__EXERCISE BRIEF__.
I'd like every record given again exactly, please.

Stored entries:
# # # #

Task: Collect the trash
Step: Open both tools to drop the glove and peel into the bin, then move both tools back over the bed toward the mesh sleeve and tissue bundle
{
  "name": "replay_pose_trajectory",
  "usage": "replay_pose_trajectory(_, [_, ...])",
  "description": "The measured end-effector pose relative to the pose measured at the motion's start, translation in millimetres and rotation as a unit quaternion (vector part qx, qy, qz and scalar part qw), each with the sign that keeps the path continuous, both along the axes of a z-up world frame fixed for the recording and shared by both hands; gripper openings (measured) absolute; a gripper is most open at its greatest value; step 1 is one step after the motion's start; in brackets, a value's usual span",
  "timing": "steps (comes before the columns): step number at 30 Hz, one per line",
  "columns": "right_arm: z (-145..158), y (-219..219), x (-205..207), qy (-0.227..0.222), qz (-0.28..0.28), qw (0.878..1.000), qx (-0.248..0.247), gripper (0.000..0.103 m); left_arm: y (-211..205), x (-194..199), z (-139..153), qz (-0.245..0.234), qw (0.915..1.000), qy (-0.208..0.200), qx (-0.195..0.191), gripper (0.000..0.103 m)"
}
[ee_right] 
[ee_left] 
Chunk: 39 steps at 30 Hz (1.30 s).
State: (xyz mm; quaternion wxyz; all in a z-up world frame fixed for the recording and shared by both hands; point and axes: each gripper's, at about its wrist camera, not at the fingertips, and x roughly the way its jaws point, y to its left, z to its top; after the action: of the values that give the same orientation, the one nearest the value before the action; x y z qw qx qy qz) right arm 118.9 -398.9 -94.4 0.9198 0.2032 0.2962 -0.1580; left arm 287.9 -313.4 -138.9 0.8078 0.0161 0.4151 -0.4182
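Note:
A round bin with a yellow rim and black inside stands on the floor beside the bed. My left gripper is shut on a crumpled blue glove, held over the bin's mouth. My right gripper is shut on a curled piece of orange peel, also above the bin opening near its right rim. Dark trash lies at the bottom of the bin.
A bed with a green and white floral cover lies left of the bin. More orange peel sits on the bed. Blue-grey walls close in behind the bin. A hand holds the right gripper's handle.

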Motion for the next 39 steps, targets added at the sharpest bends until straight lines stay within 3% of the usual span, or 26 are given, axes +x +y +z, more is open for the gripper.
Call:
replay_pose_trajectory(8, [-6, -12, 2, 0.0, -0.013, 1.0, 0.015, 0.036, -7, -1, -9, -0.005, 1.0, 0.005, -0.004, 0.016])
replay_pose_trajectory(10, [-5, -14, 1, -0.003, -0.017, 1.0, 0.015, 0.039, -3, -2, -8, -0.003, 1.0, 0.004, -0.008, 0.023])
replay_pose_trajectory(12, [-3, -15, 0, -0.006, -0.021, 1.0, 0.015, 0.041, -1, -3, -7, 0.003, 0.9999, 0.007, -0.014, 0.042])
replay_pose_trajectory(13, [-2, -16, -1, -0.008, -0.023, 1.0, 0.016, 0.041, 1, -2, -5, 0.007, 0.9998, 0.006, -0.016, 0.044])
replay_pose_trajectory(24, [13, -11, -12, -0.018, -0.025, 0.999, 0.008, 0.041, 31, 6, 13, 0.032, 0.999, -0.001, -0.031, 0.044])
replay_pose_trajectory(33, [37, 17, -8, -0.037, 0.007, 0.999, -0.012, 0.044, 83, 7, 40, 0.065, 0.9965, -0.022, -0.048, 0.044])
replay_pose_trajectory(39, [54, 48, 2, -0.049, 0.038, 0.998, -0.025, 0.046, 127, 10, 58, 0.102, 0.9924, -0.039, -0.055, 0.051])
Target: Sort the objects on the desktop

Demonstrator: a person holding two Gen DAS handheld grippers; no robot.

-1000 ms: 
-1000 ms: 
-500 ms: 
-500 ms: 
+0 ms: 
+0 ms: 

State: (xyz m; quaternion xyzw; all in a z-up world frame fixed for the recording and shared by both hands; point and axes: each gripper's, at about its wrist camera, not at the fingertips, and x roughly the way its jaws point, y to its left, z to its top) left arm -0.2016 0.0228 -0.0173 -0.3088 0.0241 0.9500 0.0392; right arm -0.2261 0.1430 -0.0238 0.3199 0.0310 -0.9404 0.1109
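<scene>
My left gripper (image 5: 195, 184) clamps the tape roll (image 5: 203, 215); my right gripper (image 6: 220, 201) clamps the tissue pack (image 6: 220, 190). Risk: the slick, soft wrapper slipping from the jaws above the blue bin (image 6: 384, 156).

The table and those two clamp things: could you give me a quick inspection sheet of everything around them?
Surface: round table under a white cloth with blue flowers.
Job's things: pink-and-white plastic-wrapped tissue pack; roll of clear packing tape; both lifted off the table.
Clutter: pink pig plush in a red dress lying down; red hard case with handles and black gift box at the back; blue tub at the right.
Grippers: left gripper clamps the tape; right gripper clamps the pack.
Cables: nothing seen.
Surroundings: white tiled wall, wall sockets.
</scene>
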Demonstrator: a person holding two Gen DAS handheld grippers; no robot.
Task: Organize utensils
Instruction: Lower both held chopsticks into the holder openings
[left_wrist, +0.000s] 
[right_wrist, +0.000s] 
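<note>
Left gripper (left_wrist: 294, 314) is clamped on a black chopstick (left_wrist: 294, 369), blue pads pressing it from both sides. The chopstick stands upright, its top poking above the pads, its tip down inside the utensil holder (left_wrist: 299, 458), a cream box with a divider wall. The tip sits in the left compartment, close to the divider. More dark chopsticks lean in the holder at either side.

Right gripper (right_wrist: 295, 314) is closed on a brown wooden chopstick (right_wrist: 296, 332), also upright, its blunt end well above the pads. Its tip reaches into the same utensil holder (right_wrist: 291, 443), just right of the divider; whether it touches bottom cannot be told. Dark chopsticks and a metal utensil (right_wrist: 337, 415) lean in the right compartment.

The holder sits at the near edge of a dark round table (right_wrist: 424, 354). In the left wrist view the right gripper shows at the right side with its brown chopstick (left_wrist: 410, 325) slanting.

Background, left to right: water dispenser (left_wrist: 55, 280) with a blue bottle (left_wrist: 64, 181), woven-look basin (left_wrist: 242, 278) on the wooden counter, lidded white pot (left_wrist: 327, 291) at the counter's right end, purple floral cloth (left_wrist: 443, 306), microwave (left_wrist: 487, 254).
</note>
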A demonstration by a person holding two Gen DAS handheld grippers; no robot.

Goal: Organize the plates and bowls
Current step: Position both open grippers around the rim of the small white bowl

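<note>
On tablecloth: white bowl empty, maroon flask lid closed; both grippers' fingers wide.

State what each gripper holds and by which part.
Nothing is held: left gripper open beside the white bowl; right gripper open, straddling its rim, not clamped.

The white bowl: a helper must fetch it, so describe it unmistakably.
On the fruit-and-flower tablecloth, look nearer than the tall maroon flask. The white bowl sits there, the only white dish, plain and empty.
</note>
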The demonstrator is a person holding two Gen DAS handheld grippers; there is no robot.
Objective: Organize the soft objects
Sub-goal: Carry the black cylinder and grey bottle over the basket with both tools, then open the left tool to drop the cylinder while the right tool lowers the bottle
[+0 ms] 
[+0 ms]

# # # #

__RESPONSE FOR THIS EXERCISE__.
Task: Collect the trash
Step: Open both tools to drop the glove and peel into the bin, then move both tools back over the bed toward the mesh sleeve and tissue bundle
{
  "name": "replay_pose_trajectory",
  "usage": "replay_pose_trajectory(_, [_, ...])",
  "description": "The measured end-effector pose relative to the pose measured at the motion's start, translation in millimetres and rotation as a unit quaternion (vector part qx, qy, qz and scalar part qw), each with the sign that keeps the path continuous, both along the axes of a z-up world frame fixed for the recording and shared by both hands; gripper openings (measured) absolute; a gripper is most open at its greatest value; step 1 is one step after the motion's start; in brackets, a value's usual span",
  "timing": "steps (comes before the columns): step number at 30 Hz, one per line",
  "columns": "right_arm: z (-145..158), y (-219..219), x (-205..207), qy (-0.227..0.222), qz (-0.28..0.28), qw (0.878..1.000), qx (-0.248..0.247), gripper (0.000..0.103 m); left_arm: y (-211..205), x (-194..199), z (-139..153), qz (-0.245..0.234), qw (0.915..1.000), qy (-0.208..0.200), qx (-0.195..0.191), gripper (0.000..0.103 m)"
}
[ee_right] 
[ee_left] 
Chunk: 39 steps at 30 Hz (1.30 s).
State: (xyz mm; quaternion wxyz; all in a z-up world frame fixed for the recording and shared by both hands; point and axes: each gripper's, at about its wrist camera, not at the fingertips, and x roughly the way its jaws point, y to its left, z to its top; after the action: of the values that give the same orientation, the one nearest the value before the action; x y z qw qx qy qz) right arm 118.9 -398.9 -94.4 0.9198 0.2032 0.2962 -0.1580; left arm 287.9 -313.4 -138.9 0.8078 0.0161 0.4151 -0.4182
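Note:
A round bin with a yellow rim and black inside stands on the floor beside the bed. My left gripper is shut on a crumpled blue glove, held over the bin's mouth. My right gripper is shut on a curled piece of orange peel, also above the bin opening near its right rim. Dark trash lies at the bottom of the bin.
A bed with a green and white floral cover lies left of the bin. More orange peel sits on the bed. Blue-grey walls close in behind the bin. A hand holds the right gripper's handle.
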
Motion for the next 39 steps, targets added at the sharpest bends until straight lines stay within 3% of the usual span, or 26 are given, axes +x +y +z, more is open for the gripper.
Call:
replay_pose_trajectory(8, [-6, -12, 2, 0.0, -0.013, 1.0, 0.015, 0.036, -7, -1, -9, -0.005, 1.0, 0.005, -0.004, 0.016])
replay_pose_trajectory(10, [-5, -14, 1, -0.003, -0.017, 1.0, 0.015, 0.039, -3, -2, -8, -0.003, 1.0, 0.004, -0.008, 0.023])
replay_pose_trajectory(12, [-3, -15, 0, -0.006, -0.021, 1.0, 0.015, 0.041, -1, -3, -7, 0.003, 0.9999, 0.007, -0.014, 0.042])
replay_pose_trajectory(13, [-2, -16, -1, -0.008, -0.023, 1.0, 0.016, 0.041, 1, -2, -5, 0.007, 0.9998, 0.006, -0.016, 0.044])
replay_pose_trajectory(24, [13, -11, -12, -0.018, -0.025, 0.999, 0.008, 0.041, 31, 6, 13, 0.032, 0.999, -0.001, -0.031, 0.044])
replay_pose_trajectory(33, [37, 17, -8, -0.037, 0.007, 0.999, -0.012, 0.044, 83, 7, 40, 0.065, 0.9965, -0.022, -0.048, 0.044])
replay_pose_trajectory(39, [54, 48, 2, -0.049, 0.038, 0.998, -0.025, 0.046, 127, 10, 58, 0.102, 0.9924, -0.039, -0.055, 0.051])
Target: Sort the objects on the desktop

Demonstrator: a person holding two Gen DAS handheld grippers; no robot.

-1000 ms: 
-1000 ms: 
-500 ms: 
-500 ms: 
+0 ms: 
+0 ms: 

State: (xyz m; quaternion xyzw; all in a z-up world frame fixed for the recording and shared by both hands; point and axes: each gripper's, at about its wrist camera, not at the fingertips, and x roughly the way its jaws point, y to its left, z to its top) left arm -0.2016 0.0228 -0.0173 -0.3088 0.0241 0.9500 0.0392; right arm -0.2261 0.1430 -0.0238 0.3199 0.0310 -0.9404 0.1109
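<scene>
My left gripper (image 5: 195, 184) clamps the tape roll (image 5: 203, 215); my right gripper (image 6: 220, 201) clamps the tissue pack (image 6: 220, 190). Risk: the slick, soft wrapper slipping from the jaws above the blue bin (image 6: 384, 156).

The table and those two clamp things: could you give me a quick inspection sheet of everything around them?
Surface: round table under a white cloth with blue flowers.
Job's things: pink-and-white plastic-wrapped tissue pack; roll of clear packing tape; both lifted off the table.
Clutter: pink pig plush in a red dress lying down; red hard case with handles and black gift box at the back; blue tub at the right.
Grippers: left gripper clamps the tape; right gripper clamps the pack.
Cables: nothing seen.
Surroundings: white tiled wall, wall sockets.
</scene>
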Demonstrator: a person holding two Gen DAS handheld grippers; no robot.
Task: Organize utensils
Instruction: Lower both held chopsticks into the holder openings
[left_wrist, +0.000s] 
[right_wrist, +0.000s] 
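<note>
Left gripper (left_wrist: 294, 314) is clamped on a black chopstick (left_wrist: 294, 369), blue pads pressing it from both sides. The chopstick stands upright, its top poking above the pads, its tip down inside the utensil holder (left_wrist: 299, 458), a cream box with a divider wall. The tip sits in the left compartment, close to the divider. More dark chopsticks lean in the holder at either side.

Right gripper (right_wrist: 295, 314) is closed on a brown wooden chopstick (right_wrist: 296, 332), also upright, its blunt end well above the pads. Its tip reaches into the same utensil holder (right_wrist: 291, 443), just right of the divider; whether it touches bottom cannot be told. Dark chopsticks and a metal utensil (right_wrist: 337, 415) lean in the right compartment.

The holder sits at the near edge of a dark round table (right_wrist: 424, 354). In the left wrist view the right gripper shows at the right side with its brown chopstick (left_wrist: 410, 325) slanting.

Background, left to right: water dispenser (left_wrist: 55, 280) with a blue bottle (left_wrist: 64, 181), woven-look basin (left_wrist: 242, 278) on the wooden counter, lidded white pot (left_wrist: 327, 291) at the counter's right end, purple floral cloth (left_wrist: 443, 306), microwave (left_wrist: 487, 254).
</note>
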A demonstration by a person holding two Gen DAS handheld grippers; no robot.

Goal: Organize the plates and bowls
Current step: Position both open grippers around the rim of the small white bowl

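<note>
On tablecloth: white bowl empty, maroon flask lid closed; both grippers' fingers wide.

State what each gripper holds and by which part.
Nothing is held: left gripper open beside the white bowl; right gripper open, straddling its rim, not clamped.

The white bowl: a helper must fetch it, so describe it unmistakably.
On the fruit-and-flower tablecloth, look nearer than the tall maroon flask. The white bowl sits there, the only white dish, plain and empty.
</note>
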The demonstrator is a person holding two Gen DAS handheld grippers; there is no robot.
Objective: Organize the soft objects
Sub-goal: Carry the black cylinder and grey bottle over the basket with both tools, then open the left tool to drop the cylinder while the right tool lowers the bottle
[+0 ms] 
[+0 ms]

Nothing else is required to complete the output.